What you should do -
Restate all of the data precisely, omitting nothing.
** Data provided follows **
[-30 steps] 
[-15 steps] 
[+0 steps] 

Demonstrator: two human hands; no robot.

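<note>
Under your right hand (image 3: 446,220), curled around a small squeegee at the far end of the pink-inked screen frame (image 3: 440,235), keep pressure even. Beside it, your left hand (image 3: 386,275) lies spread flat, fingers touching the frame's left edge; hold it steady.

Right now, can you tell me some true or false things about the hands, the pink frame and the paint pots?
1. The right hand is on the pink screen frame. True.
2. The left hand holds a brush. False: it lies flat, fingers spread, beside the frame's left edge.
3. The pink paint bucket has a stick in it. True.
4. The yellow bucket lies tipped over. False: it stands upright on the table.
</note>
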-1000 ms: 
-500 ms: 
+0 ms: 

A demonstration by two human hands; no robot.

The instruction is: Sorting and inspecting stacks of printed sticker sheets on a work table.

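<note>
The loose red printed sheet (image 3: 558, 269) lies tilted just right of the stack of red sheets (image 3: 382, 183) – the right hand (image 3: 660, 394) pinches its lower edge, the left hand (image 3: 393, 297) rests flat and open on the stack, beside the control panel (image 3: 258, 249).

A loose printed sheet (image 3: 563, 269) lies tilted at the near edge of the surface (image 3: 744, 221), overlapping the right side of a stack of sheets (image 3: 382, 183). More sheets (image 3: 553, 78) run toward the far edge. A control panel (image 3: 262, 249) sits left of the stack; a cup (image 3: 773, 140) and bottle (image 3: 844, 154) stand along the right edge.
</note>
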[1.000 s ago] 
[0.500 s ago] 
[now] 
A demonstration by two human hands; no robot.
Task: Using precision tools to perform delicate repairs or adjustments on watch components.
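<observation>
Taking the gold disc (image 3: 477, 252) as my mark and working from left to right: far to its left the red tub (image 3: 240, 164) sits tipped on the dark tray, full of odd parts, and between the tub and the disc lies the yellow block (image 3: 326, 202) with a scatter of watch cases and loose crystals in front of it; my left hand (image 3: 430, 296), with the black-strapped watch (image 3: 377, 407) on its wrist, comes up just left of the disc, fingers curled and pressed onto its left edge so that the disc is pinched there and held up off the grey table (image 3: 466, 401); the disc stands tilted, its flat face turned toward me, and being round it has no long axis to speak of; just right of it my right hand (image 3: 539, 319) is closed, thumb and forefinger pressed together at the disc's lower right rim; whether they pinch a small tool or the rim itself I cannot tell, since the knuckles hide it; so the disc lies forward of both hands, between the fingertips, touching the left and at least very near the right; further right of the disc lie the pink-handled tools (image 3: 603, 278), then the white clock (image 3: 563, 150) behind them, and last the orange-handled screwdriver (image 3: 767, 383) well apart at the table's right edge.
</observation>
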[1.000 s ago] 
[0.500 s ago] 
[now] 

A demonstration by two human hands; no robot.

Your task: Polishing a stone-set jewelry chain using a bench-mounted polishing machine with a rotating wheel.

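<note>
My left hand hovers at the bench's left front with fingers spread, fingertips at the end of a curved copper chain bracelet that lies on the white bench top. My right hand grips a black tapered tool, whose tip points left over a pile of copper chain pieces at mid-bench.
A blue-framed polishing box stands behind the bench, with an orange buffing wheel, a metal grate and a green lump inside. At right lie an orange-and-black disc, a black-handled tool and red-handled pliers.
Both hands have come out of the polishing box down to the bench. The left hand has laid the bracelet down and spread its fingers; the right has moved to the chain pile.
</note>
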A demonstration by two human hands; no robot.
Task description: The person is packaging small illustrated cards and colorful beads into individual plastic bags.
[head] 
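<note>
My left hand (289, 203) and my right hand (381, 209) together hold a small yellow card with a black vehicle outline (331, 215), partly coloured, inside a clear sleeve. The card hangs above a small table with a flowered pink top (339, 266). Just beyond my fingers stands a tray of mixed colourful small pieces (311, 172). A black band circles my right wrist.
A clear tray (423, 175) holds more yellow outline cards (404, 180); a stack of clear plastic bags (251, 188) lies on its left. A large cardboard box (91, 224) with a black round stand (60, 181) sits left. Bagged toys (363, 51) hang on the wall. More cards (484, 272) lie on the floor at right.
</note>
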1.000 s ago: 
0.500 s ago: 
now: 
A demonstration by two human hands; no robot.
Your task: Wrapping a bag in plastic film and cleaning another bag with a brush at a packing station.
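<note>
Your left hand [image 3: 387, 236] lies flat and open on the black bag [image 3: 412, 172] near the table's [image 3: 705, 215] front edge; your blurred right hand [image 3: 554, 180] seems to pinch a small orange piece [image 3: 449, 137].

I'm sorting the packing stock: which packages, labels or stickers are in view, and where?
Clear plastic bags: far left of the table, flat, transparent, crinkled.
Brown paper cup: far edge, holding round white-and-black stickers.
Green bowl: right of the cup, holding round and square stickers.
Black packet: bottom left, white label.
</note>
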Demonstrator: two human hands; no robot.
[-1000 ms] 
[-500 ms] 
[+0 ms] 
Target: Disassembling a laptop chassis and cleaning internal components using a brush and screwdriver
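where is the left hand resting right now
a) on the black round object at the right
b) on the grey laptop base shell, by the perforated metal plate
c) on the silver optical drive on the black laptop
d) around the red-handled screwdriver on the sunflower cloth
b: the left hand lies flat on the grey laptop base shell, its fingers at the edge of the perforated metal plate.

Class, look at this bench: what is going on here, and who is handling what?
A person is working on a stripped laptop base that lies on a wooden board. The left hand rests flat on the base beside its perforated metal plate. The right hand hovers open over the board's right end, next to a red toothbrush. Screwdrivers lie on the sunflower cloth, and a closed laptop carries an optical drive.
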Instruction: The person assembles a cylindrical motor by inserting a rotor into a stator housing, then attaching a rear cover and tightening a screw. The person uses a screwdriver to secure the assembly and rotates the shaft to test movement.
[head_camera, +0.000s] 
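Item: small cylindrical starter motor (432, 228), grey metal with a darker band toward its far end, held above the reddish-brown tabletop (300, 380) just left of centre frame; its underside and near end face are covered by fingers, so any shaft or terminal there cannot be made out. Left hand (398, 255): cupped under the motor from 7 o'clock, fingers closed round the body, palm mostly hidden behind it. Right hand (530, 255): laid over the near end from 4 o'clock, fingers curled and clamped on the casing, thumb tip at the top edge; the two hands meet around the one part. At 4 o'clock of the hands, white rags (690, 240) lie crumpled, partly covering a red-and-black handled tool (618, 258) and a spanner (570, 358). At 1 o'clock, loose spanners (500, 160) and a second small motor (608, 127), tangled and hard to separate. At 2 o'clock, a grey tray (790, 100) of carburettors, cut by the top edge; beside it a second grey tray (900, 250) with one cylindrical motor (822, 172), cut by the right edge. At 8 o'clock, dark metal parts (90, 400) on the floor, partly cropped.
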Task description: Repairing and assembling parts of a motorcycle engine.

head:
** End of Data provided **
Answer box -
[-30 steps] 
[-15 steps] 
[+0 steps] 

Demonstrator: two human hands; no robot.

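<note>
Under your right hand (image 3: 446,220), curled around a small squeegee at the far end of the pink-inked screen frame (image 3: 440,235), keep pressure even. Beside it, your left hand (image 3: 386,275) lies spread flat, fingers touching the frame's left edge; hold it steady.

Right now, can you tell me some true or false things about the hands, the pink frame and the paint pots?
1. The right hand is on the pink screen frame. True.
2. The left hand holds a brush. False: it lies flat, fingers spread, beside the frame's left edge.
3. The pink paint bucket has a stick in it. True.
4. The yellow bucket lies tipped over. False: it stands upright on the table.
</note>
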-1000 ms: 
-500 ms: 
+0 ms: 

A demonstration by two human hands; no robot.

The instruction is: Sorting and inspecting stacks of printed sticker sheets on a work table.

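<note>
The loose red printed sheet (image 3: 558, 269) lies tilted just right of the stack of red sheets (image 3: 382, 183) – the right hand (image 3: 660, 394) pinches its lower edge, the left hand (image 3: 393, 297) rests flat and open on the stack, beside the control panel (image 3: 258, 249).

A loose printed sheet (image 3: 563, 269) lies tilted at the near edge of the surface (image 3: 744, 221), overlapping the right side of a stack of sheets (image 3: 382, 183). More sheets (image 3: 553, 78) run toward the far edge. A control panel (image 3: 262, 249) sits left of the stack; a cup (image 3: 773, 140) and bottle (image 3: 844, 154) stand along the right edge.
</note>
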[1.000 s ago] 
[0.500 s ago] 
[now] 
A demonstration by two human hands; no robot.
Task: Using precision tools to perform delicate repairs or adjustments on watch components.
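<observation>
Taking the gold disc (image 3: 477, 252) as my mark and working from left to right: far to its left the red tub (image 3: 240, 164) sits tipped on the dark tray, full of odd parts, and between the tub and the disc lies the yellow block (image 3: 326, 202) with a scatter of watch cases and loose crystals in front of it; my left hand (image 3: 430, 296), with the black-strapped watch (image 3: 377, 407) on its wrist, comes up just left of the disc, fingers curled and pressed onto its left edge so that the disc is pinched there and held up off the grey table (image 3: 466, 401); the disc stands tilted, its flat face turned toward me, and being round it has no long axis to speak of; just right of it my right hand (image 3: 539, 319) is closed, thumb and forefinger pressed together at the disc's lower right rim; whether they pinch a small tool or the rim itself I cannot tell, since the knuckles hide it; so the disc lies forward of both hands, between the fingertips, touching the left and at least very near the right; further right of the disc lie the pink-handled tools (image 3: 603, 278), then the white clock (image 3: 563, 150) behind them, and last the orange-handled screwdriver (image 3: 767, 383) well apart at the table's right edge.
</observation>
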[1.000 s ago] 
[0.500 s ago] 
[now] 

A demonstration by two human hands; no robot.

Your task: Polishing a stone-set jewelry chain using a bench-mounted polishing machine with a rotating wheel.

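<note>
My left hand hovers at the bench's left front with fingers spread, fingertips at the end of a curved copper chain bracelet that lies on the white bench top. My right hand grips a black tapered tool, whose tip points left over a pile of copper chain pieces at mid-bench.
A blue-framed polishing box stands behind the bench, with an orange buffing wheel, a metal grate and a green lump inside. At right lie an orange-and-black disc, a black-handled tool and red-handled pliers.
Both hands have come out of the polishing box down to the bench. The left hand has laid the bracelet down and spread its fingers; the right has moved to the chain pile.
</note>
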A demonstration by two human hands; no robot.
Task description: The person is packaging small illustrated cards and colorful beads into individual plastic bags.
[head] 
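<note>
My left hand (289, 203) and my right hand (381, 209) together hold a small yellow card with a black vehicle outline (331, 215), partly coloured, inside a clear sleeve. The card hangs above a small table with a flowered pink top (339, 266). Just beyond my fingers stands a tray of mixed colourful small pieces (311, 172). A black band circles my right wrist.
A clear tray (423, 175) holds more yellow outline cards (404, 180); a stack of clear plastic bags (251, 188) lies on its left. A large cardboard box (91, 224) with a black round stand (60, 181) sits left. Bagged toys (363, 51) hang on the wall. More cards (484, 272) lie on the floor at right.
</note>
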1.000 s ago: 
0.500 s ago: 
now: 
A demonstration by two human hands; no robot.
Your task: Wrapping a bag in plastic film and cleaning another bag with a brush at a packing station.
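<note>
Your left hand [image 3: 387, 236] lies flat and open on the black bag [image 3: 412, 172] near the table's [image 3: 705, 215] front edge; your blurred right hand [image 3: 554, 180] seems to pinch a small orange piece [image 3: 449, 137].

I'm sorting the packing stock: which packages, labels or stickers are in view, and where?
Clear plastic bags: far left of the table, flat, transparent, crinkled.
Brown paper cup: far edge, holding round white-and-black stickers.
Green bowl: right of the cup, holding round and square stickers.
Black packet: bottom left, white label.
</note>
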Demonstrator: two human hands; no robot.
[-1000 ms] 
[-500 ms] 
[+0 ms] 
Target: Disassembling a laptop chassis and cleaning internal components using a brush and screwdriver
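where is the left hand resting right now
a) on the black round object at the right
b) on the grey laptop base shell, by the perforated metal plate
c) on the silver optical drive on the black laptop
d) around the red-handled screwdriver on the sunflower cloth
b: the left hand lies flat on the grey laptop base shell, its fingers at the edge of the perforated metal plate.

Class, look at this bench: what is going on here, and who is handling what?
A person is working on a stripped laptop base that lies on a wooden board. The left hand rests flat on the base beside its perforated metal plate. The right hand hovers open over the board's right end, next to a red toothbrush. Screwdrivers lie on the sunflower cloth, and a closed laptop carries an optical drive.
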Instruction: The person assembles a cylindrical motor by inserting a rotor into a stator housing, then attaching a rear cover and tightening a screw. The person uses a screwdriver to secure the assembly and rotates the shaft to test movement.
[head_camera, +0.000s] 
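Item: small cylindrical starter motor (432, 228), grey metal with a darker band toward its far end, held above the reddish-brown tabletop (300, 380) just left of centre frame; its underside and near end face are covered by fingers, so any shaft or terminal there cannot be made out. Left hand (398, 255): cupped under the motor from 7 o'clock, fingers closed round the body, palm mostly hidden behind it. Right hand (530, 255): laid over the near end from 4 o'clock, fingers curled and clamped on the casing, thumb tip at the top edge; the two hands meet around the one part. At 4 o'clock of the hands, white rags (690, 240) lie crumpled, partly covering a red-and-black handled tool (618, 258) and a spanner (570, 358). At 1 o'clock, loose spanners (500, 160) and a second small motor (608, 127), tangled and hard to separate. At 2 o'clock, a grey tray (790, 100) of carburettors, cut by the top edge; beside it a second grey tray (900, 250) with one cylindrical motor (822, 172), cut by the right edge. At 8 o'clock, dark metal parts (90, 400) on the floor, partly cropped.
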Task description: Repairing and assembling parts of a motorcycle engine.

head:

What appears above is the full answer.